Work to complete
A bare number is the expected answer: the count of lines in the records that contain the word "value".

[Dataset entries]

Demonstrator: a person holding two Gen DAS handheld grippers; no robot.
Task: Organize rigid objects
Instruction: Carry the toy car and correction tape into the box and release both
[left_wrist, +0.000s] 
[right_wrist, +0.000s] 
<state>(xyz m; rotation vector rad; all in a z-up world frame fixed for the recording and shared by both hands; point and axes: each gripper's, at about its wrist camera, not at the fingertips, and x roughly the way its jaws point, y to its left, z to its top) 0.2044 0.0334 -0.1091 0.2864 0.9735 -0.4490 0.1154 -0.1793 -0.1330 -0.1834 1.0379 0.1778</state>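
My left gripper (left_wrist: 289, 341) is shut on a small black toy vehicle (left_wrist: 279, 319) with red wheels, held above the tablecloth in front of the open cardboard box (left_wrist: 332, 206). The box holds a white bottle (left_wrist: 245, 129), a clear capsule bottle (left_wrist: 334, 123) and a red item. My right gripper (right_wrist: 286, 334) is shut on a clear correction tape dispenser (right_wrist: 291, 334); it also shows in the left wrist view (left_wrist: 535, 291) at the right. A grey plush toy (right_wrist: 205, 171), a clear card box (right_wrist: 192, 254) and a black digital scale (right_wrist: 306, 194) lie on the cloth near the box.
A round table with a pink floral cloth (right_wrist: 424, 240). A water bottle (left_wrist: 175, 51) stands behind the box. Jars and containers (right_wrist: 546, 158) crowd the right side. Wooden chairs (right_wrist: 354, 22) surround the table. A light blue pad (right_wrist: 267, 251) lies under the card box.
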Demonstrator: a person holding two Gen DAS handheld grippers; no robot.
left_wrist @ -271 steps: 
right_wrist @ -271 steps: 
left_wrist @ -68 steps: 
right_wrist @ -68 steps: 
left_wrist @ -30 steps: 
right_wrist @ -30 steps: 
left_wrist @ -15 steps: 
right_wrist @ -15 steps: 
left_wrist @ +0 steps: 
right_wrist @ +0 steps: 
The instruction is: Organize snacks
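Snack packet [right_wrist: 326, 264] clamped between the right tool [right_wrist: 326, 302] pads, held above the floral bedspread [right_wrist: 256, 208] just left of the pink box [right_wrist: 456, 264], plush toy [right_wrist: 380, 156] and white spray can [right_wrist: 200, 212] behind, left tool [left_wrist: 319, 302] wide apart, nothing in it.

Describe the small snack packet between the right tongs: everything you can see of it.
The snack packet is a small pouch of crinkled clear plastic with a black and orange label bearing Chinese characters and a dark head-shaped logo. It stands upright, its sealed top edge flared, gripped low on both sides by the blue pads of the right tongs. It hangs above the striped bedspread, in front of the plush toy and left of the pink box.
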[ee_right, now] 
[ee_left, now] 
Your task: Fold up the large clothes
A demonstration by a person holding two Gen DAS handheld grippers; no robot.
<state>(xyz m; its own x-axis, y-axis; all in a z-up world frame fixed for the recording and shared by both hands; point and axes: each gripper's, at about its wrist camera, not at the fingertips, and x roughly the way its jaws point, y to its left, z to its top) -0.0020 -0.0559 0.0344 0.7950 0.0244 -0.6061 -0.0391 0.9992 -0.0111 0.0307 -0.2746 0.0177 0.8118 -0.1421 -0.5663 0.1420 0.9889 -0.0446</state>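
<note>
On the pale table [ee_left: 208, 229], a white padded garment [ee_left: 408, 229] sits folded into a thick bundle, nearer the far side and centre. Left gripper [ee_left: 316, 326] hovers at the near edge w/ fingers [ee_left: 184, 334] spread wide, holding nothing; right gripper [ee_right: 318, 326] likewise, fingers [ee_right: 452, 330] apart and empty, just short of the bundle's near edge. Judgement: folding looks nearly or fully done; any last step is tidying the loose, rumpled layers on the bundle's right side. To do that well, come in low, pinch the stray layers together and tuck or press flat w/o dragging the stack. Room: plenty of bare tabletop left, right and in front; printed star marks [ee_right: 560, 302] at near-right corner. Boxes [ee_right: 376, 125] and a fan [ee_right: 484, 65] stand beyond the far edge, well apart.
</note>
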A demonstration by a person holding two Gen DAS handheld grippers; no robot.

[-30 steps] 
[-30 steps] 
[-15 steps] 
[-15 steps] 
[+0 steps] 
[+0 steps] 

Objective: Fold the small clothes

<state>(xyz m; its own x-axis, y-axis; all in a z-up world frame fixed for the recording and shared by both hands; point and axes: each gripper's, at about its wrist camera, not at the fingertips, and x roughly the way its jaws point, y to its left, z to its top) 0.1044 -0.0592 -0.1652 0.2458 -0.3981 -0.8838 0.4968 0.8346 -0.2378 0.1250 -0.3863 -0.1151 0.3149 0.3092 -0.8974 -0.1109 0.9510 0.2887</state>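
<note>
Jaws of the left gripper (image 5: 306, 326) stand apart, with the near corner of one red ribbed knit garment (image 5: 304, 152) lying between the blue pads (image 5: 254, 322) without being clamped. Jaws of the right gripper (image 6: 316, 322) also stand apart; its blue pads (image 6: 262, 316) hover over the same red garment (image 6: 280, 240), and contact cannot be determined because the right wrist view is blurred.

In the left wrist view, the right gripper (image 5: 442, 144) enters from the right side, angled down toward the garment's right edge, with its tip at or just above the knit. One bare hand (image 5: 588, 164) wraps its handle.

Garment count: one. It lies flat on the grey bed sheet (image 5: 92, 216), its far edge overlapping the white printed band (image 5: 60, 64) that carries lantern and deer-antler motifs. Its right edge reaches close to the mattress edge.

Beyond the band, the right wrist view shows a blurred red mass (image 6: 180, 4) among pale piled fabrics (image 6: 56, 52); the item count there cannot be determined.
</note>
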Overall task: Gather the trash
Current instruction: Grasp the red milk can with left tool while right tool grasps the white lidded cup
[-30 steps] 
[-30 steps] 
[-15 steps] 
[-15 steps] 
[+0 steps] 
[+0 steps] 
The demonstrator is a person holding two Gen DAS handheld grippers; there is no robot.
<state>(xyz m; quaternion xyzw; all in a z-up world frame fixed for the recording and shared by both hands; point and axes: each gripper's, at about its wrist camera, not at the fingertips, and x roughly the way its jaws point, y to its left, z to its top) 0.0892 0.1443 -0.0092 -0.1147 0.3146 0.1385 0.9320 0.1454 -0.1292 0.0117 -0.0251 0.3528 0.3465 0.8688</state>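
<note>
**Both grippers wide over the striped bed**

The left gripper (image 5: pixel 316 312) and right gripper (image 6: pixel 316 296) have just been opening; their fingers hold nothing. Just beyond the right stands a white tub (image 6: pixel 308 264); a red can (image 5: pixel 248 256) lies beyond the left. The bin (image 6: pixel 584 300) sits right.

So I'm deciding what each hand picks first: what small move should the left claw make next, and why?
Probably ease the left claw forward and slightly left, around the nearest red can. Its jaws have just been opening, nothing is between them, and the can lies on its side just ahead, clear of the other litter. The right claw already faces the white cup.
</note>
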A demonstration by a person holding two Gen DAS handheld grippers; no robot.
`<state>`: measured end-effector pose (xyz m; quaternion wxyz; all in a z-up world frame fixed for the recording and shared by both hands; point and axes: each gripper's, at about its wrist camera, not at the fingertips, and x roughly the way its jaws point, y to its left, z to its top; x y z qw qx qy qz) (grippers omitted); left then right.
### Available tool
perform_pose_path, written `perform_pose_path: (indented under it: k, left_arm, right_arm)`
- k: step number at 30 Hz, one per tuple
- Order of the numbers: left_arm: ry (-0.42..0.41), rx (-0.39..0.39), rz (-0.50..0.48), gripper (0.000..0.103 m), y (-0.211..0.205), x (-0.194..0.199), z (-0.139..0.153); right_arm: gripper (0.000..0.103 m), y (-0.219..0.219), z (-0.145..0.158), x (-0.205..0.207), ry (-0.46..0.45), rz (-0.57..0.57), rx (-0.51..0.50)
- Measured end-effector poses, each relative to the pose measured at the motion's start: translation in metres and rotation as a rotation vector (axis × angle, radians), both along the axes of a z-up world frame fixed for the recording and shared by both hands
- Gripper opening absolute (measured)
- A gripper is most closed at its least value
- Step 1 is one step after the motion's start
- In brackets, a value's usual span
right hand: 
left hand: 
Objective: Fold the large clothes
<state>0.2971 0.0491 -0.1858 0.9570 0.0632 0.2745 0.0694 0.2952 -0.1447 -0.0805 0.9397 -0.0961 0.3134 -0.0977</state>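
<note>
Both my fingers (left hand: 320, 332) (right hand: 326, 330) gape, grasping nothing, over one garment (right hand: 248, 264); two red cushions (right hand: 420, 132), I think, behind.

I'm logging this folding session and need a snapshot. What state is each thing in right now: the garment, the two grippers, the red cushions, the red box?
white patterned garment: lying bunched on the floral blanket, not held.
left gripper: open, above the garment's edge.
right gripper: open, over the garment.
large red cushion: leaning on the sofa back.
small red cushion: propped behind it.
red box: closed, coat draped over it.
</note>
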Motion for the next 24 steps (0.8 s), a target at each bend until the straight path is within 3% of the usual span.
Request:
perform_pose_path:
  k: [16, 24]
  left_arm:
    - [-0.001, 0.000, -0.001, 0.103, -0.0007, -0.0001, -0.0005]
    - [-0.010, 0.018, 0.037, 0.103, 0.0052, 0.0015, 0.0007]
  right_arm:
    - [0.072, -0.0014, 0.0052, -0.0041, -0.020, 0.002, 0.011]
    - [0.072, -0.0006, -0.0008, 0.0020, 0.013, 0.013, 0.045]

Written answer
2